You are presented with three identical boxes. You are made aware that one of the boxes contains two gold coins, another contains two silver coins, and the third contains one gold coin and one silver coin. You do not know which box contains which.

Now, choose a box at random. Reach without looking under the cloth covering the coins and take out one of the coins. Now you can look. It is gold.

So you can be sure that the box you chose cannot be the box containing the two silver coins. It must be either the box containing two gold coins or the box containing one gold coin and one silver coin.

Withdrawing the gold coin from the box doesn’t provide you with the information to identify which of these two boxes it is. So the other coin must either be a gold coin or a silver coin.
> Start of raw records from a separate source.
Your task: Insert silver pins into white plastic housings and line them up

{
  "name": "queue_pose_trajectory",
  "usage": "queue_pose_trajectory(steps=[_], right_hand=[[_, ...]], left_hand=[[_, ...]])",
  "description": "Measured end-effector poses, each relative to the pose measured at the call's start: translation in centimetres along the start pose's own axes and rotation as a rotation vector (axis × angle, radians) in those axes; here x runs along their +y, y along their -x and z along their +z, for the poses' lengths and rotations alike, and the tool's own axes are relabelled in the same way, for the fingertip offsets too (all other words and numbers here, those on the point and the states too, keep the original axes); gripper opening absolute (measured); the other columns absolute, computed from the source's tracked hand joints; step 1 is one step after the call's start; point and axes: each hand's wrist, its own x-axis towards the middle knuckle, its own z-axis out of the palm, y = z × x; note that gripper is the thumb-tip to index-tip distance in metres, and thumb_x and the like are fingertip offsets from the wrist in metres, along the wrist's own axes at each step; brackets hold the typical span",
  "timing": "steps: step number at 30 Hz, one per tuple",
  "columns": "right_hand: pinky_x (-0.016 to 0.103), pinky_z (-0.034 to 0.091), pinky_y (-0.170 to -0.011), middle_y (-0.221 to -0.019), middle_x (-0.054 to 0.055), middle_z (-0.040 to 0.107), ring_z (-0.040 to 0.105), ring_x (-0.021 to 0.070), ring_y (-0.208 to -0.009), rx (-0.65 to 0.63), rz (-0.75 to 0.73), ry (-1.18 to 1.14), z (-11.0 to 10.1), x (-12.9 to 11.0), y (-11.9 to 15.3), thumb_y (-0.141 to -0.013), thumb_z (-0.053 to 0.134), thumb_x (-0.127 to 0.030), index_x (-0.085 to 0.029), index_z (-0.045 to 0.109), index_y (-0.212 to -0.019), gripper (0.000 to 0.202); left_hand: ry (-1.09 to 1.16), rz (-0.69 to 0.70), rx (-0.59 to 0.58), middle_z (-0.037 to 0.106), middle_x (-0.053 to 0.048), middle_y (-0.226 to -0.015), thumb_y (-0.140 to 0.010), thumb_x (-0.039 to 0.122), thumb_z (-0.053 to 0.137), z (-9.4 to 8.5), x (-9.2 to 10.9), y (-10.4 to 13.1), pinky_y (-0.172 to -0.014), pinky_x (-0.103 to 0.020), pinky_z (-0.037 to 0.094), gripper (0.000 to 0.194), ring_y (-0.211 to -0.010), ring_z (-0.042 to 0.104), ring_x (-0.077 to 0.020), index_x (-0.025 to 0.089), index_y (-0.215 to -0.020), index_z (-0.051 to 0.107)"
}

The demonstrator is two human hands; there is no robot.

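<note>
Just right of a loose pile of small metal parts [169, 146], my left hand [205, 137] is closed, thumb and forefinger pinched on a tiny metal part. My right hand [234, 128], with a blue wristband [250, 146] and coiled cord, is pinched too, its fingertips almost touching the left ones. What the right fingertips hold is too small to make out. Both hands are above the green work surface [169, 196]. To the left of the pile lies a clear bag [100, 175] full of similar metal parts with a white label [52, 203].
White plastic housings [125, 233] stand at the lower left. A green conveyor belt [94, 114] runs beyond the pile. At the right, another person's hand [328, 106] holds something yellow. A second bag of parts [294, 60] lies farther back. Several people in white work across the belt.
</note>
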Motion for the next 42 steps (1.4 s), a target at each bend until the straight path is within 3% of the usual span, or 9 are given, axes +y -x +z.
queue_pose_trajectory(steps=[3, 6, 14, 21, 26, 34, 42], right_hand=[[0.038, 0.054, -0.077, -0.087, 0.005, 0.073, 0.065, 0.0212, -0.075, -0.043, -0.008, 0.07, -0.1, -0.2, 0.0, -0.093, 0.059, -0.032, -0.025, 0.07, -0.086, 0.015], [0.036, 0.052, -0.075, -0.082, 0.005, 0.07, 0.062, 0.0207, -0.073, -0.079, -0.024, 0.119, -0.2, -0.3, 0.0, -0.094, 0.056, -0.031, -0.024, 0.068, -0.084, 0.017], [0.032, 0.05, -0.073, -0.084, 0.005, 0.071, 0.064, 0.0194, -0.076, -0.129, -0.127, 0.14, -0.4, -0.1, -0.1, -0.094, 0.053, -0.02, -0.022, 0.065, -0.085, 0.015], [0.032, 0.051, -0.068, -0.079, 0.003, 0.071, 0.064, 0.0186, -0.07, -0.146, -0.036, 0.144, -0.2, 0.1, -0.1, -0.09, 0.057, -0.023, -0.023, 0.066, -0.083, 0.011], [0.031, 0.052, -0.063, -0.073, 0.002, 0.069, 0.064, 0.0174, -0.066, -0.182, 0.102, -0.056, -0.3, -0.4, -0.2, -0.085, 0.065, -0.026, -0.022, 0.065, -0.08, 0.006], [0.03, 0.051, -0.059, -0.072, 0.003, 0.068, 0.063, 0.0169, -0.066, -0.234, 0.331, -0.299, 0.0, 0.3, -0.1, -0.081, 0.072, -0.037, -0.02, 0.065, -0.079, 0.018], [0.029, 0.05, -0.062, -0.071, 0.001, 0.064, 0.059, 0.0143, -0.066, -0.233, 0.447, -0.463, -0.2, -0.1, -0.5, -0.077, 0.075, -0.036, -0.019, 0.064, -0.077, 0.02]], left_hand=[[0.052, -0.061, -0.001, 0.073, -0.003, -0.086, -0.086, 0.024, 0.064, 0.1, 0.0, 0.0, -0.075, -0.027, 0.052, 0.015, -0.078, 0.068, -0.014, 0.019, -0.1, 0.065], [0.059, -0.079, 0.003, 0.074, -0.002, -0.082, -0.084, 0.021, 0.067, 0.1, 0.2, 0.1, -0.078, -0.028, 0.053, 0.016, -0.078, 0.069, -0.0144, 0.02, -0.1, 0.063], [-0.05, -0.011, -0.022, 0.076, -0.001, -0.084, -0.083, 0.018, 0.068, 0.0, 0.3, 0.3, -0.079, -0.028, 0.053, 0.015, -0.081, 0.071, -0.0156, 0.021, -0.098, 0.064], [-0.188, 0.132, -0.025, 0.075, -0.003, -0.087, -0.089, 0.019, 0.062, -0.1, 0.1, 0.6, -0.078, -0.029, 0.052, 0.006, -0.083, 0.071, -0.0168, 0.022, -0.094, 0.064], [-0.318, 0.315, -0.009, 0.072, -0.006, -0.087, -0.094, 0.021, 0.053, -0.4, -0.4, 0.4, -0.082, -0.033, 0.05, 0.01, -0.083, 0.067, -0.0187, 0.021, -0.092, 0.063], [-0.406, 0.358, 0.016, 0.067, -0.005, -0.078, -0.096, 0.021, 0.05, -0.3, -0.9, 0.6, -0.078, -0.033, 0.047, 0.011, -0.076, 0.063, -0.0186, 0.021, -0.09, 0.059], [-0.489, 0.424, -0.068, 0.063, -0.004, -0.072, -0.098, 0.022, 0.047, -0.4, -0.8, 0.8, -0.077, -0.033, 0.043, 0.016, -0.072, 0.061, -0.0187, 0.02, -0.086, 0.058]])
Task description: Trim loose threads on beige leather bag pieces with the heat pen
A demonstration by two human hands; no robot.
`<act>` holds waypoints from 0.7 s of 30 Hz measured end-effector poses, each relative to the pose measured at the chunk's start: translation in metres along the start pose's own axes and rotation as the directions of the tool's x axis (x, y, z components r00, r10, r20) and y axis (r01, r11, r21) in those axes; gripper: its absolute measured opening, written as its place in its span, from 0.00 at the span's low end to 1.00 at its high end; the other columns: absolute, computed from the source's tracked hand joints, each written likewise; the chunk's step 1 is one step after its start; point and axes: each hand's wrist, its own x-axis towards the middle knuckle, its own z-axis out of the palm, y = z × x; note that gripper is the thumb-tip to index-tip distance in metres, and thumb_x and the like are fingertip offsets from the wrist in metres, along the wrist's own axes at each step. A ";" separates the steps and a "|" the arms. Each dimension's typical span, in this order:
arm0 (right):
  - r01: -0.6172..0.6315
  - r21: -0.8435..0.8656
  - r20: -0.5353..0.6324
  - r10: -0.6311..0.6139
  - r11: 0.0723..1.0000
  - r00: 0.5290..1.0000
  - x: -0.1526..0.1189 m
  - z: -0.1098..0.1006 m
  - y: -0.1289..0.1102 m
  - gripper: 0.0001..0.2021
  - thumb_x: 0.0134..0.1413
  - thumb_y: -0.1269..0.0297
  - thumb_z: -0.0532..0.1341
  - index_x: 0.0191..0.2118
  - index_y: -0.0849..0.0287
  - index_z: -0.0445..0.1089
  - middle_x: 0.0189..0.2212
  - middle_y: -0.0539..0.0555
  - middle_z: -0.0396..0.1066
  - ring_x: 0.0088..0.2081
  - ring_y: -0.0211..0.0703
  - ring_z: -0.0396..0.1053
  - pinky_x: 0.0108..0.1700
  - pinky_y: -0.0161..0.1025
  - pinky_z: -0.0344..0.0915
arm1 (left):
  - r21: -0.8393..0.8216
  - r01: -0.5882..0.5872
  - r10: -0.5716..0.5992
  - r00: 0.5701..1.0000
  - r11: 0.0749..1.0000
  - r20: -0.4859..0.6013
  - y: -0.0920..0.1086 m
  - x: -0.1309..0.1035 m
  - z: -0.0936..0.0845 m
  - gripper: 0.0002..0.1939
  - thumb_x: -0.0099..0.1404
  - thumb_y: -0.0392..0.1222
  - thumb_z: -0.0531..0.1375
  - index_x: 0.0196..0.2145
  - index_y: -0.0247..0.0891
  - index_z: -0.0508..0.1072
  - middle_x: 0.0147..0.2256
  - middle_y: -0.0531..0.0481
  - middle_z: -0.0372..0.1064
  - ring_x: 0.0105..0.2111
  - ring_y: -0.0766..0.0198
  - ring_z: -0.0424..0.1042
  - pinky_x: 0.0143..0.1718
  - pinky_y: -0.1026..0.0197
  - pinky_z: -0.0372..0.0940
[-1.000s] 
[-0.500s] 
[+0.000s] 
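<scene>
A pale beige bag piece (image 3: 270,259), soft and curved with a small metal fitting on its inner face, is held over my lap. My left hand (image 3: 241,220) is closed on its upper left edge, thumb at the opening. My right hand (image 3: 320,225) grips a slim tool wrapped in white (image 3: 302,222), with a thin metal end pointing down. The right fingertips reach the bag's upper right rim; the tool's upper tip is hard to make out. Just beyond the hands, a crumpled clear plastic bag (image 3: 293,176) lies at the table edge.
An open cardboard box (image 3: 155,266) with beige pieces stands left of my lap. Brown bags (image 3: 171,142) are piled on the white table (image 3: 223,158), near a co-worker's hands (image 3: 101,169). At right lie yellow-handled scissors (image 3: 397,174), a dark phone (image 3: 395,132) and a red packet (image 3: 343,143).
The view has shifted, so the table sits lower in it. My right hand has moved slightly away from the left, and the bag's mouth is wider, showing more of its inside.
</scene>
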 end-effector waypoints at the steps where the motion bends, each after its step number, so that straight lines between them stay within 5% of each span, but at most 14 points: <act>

Given what you now know, what is the probability the the other coin in the box is also gold, and what odds would you take to bet on it?

This is essentially the so-called ‘Bertrand’s Box’ paradox, first proposed by Joseph Bertrand in 1889 in his opus, ‘Calcul des probabilités’.

 

Spoiler alert (Solution)

After withdrawing the gold coin, there are only two boxes left. One is the box containing the two gold coins and the other is the box containing one gold and one silver coin. It seems intuitively clear that each of these boxes is equally likely to be the one you chose at random, and that therefore the chance it is the box with two gold coins is 1/2, and the chance that it is the box containing one gold and one silver coin is also 1/2. Therefore, the probability that the other coin is gold must be 1/2.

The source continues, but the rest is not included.